Patients underwent an interview and clinical examination to record demographic and anthropometrical data, as previously described (9). Indirect ophthalmoscopy was performed through dilated pupils by an ophthalmologist, and, for the purpose of this study, patients were classified only according to the presence or absence of any degree of diabetic retinopathy.

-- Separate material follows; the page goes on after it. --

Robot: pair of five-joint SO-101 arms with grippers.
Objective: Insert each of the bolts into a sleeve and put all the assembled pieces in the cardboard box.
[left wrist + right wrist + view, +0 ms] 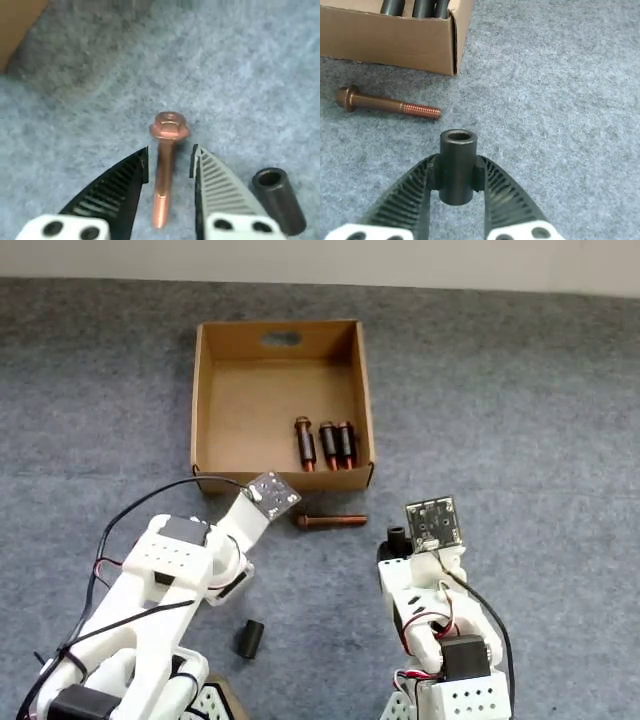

Blood pressure evaluations were performed 1 week after withdrawal from all medications with antihypertensive effect. The mean of two office blood pressure examinations (measured with a mercury sphygmomanometer using the left arm and with the patient in a sitting position, after a 5-min rest, on the same day as the ABPM) was considered for the analyses. ABPM was performed by oscillometry (Spacelabs 90207, ser. nos. 207/024751 and 207/038016, with calibration certification), with a 15-min interval in the daytime and 20-min interval in the nighttime periods. Patients were advised to maintain their usual daily activities. Sleep time was recorded as the period between the time when the patient went to bed and the time when the patient woke up the next morning. All ABPM evaluations were performed on a normal workday. The means of 24-h daytime and nighttime systolic and diastolic blood pressure were recorded, as were blood pressure loads (percentage of 24-h and daytime blood pressure measurements ≥140/90 mmHg and nighttime ≥120/80 mmHg). The patients’ blood pressure status was classified, according to ABPM, into normotension (daytime ambulatory blood pressure mean <135/85 mmHg) and masked hypertension (daytime ambulatory blood pressure mean ≥135/85 mmHg) (10,11).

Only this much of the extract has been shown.